Every wondered how Machine learning works? In this 2 part article we are going to explain machine learning with Excel. If you missed the first article and video you can read it here.
Machine learning algorithms iterate the data over and over until it can establish the best route to take with the questions. For example, it will remove data where the entropy is 0 and re run the calculations to find the next question where entropy of 0 is found. Entropy of 0 on a decision tree is the final or decision leaf on a decision tree. If entropy of greater than 0 is found, the item with the most information gain is taken to be the next question and the iteration is re done on an amended data set depending on the answers.
Looking at our sample data, in our first iteration, entropy is calculated on each classification and the data set. The first question is defined by the classification that gives the most information gain or if the entropy is 0.
After this, any data with an entropy of 0 is removed, and then the algorithm can run again. The data that is removed is the data in which a decision can be made on. This will continue running and branching until the best decision tree route is defined.

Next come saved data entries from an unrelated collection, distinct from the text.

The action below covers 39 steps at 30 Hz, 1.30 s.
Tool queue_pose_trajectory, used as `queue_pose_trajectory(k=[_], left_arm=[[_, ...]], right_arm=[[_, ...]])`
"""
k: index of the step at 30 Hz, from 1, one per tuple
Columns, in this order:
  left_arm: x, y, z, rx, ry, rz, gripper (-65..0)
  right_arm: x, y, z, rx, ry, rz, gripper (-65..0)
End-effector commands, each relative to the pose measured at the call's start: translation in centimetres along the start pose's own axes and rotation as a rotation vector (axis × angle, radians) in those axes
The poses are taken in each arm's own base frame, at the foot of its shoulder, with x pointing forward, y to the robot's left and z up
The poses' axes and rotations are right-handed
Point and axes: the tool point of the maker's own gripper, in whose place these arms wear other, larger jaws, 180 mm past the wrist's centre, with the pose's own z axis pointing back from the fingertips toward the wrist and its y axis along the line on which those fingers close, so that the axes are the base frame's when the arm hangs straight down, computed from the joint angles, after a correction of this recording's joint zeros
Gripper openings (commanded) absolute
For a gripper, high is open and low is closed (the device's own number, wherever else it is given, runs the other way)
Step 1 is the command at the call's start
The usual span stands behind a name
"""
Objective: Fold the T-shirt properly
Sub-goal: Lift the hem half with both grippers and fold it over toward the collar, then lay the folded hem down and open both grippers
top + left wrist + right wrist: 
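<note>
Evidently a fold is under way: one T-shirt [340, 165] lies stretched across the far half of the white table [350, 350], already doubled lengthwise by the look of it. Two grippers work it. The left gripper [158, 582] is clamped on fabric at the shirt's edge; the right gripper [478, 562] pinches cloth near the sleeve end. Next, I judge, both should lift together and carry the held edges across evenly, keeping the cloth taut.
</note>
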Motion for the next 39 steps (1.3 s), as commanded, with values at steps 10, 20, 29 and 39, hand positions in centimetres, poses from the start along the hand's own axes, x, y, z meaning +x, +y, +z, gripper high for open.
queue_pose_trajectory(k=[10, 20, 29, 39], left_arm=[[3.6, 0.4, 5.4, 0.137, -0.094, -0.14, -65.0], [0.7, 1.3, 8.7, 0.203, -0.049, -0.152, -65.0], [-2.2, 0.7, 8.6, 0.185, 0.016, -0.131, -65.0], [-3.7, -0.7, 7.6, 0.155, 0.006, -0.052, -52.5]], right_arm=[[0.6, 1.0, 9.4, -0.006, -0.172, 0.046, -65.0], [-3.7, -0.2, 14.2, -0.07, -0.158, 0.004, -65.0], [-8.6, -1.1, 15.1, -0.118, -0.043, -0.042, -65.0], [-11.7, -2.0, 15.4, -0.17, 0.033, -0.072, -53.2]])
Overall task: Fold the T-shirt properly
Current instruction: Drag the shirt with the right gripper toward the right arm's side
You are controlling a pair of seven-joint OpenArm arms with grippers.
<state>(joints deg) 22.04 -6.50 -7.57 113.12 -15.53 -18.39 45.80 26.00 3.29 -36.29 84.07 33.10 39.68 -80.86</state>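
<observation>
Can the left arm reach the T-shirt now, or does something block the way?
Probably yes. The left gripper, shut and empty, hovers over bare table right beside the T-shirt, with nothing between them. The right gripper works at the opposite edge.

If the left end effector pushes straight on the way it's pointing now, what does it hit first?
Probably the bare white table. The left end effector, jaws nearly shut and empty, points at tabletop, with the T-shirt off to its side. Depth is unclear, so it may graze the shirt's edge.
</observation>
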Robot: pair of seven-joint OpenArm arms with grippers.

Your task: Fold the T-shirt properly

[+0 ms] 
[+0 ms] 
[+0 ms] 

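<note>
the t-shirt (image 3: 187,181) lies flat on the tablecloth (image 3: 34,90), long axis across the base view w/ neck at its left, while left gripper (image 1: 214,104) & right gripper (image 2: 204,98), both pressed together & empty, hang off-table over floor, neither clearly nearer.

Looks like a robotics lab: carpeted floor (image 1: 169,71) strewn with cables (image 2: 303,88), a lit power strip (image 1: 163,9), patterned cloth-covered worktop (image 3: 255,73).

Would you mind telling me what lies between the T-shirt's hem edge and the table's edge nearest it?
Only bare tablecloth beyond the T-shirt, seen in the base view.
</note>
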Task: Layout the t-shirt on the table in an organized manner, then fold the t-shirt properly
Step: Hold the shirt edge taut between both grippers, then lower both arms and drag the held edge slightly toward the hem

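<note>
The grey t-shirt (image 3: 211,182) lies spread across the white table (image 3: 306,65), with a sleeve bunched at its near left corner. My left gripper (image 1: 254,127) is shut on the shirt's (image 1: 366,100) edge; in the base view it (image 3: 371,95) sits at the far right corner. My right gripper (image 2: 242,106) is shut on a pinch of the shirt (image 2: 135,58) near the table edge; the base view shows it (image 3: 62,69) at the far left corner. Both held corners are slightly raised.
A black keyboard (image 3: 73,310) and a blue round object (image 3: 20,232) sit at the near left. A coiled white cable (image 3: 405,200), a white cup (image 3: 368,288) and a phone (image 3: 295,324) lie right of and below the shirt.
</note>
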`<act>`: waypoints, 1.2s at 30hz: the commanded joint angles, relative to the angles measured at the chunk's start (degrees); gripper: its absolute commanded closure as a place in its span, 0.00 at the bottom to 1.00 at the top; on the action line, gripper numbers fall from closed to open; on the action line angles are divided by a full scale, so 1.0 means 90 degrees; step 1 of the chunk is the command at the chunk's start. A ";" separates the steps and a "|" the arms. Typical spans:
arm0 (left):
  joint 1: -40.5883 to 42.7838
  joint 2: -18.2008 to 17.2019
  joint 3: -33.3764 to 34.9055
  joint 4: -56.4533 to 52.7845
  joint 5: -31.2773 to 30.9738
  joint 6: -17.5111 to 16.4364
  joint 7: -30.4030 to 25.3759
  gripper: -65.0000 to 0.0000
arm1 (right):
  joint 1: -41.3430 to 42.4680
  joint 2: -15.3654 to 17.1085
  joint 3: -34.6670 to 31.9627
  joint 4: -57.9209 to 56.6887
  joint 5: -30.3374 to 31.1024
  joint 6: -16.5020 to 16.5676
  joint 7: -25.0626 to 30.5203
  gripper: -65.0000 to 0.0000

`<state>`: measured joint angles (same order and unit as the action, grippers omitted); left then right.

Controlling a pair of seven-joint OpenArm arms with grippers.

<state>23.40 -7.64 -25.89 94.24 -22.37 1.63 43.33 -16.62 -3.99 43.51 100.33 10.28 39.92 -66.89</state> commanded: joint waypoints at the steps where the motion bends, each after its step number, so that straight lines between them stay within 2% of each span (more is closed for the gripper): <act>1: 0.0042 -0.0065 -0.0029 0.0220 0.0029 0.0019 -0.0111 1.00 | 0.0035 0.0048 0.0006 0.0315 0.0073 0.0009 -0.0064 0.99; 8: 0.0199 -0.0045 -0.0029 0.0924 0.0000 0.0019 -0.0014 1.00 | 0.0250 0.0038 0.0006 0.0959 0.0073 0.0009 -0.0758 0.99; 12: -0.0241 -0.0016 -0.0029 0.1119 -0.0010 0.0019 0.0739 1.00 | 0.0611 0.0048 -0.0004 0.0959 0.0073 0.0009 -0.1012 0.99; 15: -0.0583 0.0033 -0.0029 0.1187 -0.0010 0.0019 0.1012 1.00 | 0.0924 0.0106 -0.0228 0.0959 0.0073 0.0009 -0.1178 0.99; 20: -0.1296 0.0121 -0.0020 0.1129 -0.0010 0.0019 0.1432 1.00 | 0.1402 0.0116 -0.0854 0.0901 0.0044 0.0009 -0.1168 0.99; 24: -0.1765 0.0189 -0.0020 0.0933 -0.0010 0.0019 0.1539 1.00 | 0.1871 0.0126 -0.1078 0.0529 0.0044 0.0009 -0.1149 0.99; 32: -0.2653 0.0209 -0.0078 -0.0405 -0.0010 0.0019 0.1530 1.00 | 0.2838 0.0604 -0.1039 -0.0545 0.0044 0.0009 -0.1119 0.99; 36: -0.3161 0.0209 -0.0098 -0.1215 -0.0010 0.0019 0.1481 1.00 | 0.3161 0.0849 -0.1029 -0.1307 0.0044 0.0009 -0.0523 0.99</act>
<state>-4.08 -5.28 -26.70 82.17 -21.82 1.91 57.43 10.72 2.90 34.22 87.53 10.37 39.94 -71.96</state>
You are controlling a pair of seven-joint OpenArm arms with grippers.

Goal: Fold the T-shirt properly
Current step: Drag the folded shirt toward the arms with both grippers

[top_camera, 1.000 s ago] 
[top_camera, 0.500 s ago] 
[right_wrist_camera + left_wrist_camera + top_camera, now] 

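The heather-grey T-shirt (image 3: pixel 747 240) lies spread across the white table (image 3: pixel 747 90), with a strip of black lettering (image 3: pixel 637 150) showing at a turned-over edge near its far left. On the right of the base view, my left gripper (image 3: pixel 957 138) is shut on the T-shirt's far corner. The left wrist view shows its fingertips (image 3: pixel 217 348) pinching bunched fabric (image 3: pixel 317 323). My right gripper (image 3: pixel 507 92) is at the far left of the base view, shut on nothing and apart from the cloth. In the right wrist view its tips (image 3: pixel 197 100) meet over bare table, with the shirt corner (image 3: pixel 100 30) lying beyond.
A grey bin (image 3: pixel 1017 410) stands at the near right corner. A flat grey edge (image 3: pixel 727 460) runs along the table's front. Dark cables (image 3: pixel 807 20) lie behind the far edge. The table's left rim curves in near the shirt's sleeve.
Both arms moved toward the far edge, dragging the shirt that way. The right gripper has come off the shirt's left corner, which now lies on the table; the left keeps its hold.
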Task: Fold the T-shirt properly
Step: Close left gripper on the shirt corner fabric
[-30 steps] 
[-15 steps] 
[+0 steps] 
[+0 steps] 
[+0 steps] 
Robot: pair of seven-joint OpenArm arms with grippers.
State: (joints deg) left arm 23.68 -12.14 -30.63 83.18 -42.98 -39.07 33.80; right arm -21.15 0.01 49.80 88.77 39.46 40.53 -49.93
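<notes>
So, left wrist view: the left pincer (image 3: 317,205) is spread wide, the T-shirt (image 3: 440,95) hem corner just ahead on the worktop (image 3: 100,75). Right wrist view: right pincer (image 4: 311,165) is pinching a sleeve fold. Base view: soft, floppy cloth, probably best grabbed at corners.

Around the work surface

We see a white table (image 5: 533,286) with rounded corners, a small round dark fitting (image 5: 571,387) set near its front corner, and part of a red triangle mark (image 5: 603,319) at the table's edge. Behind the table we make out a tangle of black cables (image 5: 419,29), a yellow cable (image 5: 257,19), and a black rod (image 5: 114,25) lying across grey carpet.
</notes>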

Entropy and information gain can be used to created decision trees from a top down approach. Below is the path chosen using the sample training data and an entropy and information gain model to the second iteration. Watch this video now where we will talk though the algorithm process and iterations to show how this has been achieved.
Banks and the finance sector are using ML to decide if a person is credit worthy day in and day out. The data is ever growing, and improvements have been made with the addition of new data. What we have seen in this example is a bank with a list of 3 questions. By using these questions, along with the history on loan defaults, using probability, the best route for questioning in a decision tree can be established.
In real life, the questions asked by a bank are more complex, and the training data set a lot bigger, and this decision tree quickly can become a forest with many many iterations over the data to reach decision or leaf nodes.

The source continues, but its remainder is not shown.